# [Work item]
Look through the data below. Pick out the lines holding the string "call".

....

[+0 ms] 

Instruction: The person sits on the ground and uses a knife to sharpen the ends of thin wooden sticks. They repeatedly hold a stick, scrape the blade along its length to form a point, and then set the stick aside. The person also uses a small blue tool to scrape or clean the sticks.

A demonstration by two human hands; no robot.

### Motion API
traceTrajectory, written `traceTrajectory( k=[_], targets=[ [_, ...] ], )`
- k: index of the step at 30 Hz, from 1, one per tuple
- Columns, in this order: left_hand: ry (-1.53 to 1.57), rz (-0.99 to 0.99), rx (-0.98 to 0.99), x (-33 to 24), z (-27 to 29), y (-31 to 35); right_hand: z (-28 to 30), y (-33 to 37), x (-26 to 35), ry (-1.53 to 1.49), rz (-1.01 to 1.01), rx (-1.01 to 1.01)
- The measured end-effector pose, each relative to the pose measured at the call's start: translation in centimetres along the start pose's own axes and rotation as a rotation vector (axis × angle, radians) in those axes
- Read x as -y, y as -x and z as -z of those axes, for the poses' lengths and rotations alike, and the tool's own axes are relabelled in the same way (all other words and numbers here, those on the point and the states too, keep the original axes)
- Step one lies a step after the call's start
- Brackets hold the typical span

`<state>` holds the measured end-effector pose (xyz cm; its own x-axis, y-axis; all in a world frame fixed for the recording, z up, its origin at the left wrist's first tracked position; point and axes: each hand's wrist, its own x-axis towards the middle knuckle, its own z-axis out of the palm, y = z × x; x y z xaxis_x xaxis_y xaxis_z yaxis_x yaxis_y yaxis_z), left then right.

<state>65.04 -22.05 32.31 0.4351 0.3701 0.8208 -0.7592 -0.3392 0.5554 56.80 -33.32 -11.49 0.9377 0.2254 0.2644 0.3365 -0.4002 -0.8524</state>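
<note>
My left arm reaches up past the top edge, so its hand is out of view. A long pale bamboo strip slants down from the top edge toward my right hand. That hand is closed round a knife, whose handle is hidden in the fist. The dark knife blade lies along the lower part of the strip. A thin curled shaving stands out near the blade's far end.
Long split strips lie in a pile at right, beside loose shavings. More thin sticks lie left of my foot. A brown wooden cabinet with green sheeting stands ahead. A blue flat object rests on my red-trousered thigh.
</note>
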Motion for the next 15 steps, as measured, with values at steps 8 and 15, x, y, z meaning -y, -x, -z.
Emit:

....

# [Answer to the problem]
- The measured end-effector pose, each relative to the pose measured at the call's start: translation in centimetres along the start pose's own axes and rotation as a rotation vector (axis × angle, radians) in those axes
- Step one lies a step after the call's start

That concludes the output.